Your output must match the data word for word, with every line included.

** Opening DATA SHOWN block **

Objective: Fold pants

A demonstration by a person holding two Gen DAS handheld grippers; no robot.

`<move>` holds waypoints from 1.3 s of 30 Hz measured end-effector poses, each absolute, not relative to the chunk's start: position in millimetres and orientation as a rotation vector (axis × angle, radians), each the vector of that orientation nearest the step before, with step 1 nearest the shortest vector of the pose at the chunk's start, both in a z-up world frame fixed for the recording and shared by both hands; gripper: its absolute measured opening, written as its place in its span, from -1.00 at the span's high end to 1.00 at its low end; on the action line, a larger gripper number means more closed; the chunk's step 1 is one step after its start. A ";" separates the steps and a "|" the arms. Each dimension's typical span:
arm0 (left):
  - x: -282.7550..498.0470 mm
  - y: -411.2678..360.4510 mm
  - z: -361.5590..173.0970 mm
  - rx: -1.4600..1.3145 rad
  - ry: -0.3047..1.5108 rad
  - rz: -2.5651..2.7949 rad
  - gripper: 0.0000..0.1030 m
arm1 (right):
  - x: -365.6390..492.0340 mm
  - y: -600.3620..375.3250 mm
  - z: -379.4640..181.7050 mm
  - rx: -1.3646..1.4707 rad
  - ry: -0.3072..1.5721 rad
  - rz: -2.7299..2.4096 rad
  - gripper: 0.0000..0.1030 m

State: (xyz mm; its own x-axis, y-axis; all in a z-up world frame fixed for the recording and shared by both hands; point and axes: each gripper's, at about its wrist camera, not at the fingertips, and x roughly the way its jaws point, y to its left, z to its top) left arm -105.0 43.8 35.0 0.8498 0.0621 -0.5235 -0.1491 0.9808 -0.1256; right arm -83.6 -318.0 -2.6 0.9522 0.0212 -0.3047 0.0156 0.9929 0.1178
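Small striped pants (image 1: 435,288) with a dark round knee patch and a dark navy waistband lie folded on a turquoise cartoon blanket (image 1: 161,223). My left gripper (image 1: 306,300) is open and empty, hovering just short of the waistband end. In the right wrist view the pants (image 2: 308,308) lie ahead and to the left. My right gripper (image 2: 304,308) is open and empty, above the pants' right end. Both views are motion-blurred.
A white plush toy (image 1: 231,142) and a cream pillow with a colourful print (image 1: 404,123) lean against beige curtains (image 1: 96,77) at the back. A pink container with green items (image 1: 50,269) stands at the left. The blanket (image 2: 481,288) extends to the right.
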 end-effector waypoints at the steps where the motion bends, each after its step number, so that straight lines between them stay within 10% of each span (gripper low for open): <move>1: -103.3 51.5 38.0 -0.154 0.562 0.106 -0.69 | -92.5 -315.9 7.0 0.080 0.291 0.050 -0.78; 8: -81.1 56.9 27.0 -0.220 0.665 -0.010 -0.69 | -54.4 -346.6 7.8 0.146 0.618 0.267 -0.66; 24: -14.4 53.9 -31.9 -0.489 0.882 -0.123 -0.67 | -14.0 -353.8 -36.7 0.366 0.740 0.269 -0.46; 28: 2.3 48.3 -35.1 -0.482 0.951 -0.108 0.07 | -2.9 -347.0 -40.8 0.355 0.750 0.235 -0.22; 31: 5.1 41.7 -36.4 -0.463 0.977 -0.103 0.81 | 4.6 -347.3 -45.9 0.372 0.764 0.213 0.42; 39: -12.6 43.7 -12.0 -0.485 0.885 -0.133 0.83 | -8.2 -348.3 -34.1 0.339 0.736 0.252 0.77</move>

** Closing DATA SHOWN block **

◆ RESPONSE TO THE EXERCISE
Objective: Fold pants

A demonstration by a person holding two Gen DAS handheld grippers; no robot.

`<move>` holds waypoints from 1.3 s of 30 Hz measured end-effector poses, each absolute, not relative to the chunk's start: position in millimetres and orientation as a rotation vector (axis × angle, radians), each the vector of that orientation nearest the step before, with step 1 nearest the shortest vector of the pose at the chunk's start, both in a z-up world frame fixed for the recording and shared by both hands; gripper: its absolute measured opening, written as its place in its span, from -1.00 at the span's high end to 1.00 at its low end; on the action line, a larger gripper number means more closed; the chunk's step 1 is one step after its start. A ";" separates the steps and a "|" the arms. Each dimension's typical span:
arm0 (left):
  - x: -282.7550..498.0470 mm
  - y: -411.2678..360.4510 mm
  - z: -361.5590..173.0970 mm
  - rx: -1.4600..1.3145 rad
  - ry: -0.3047..1.5108 rad
  - rz: -2.5651..2.7949 rad
  - gripper: 0.0000..0.1030 m
arm1 (right):
  - x: -365.6390..492.0340 mm
  - y: -600.3620..375.3250 mm
  - z: -379.4640..181.7050 mm
  - rx: -1.3646..1.4707 rad
  - ry: -0.3072..1.5721 rad
  - rz: -2.7299..2.4096 rad
  - gripper: 0.0000..0.1030 m

State: (xyz mm; its own x-axis, y-axis; all in a z-up world frame fixed for the recording and shared by both hands; point and axes: each gripper's, at about its wrist camera, not at the fingertips, and x roughly the way its jaws point, y to its left, z to its top) left arm -105.0 43.8 35.0 0.8498 0.0621 -0.5235 -0.1491 0.9808 -0.1256; right arm -83.6 -318.0 -2.6 0.9522 0.0212 -0.3047 0.0156 0.9929 0.1178
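Small striped pants (image 1: 435,288) with a dark round knee patch and a dark navy waistband lie folded on a turquoise cartoon blanket (image 1: 161,223). My left gripper (image 1: 306,300) is open and empty, hovering just short of the waistband end. In the right wrist view the pants (image 2: 308,308) lie ahead and to the left. My right gripper (image 2: 304,308) is open and empty, above the pants' right end. Both views are motion-blurred.
A white plush toy (image 1: 231,142) and a cream pillow with a colourful print (image 1: 404,123) lean against beige curtains (image 1: 96,77) at the back. A pink container with green items (image 1: 50,269) stands at the left. The blanket (image 2: 481,288) extends to the right.
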 end-effector waypoints at the steps where the motion bends, each after its step number, so that straight lines between them stay within 10% of each span (gripper low for open): <move>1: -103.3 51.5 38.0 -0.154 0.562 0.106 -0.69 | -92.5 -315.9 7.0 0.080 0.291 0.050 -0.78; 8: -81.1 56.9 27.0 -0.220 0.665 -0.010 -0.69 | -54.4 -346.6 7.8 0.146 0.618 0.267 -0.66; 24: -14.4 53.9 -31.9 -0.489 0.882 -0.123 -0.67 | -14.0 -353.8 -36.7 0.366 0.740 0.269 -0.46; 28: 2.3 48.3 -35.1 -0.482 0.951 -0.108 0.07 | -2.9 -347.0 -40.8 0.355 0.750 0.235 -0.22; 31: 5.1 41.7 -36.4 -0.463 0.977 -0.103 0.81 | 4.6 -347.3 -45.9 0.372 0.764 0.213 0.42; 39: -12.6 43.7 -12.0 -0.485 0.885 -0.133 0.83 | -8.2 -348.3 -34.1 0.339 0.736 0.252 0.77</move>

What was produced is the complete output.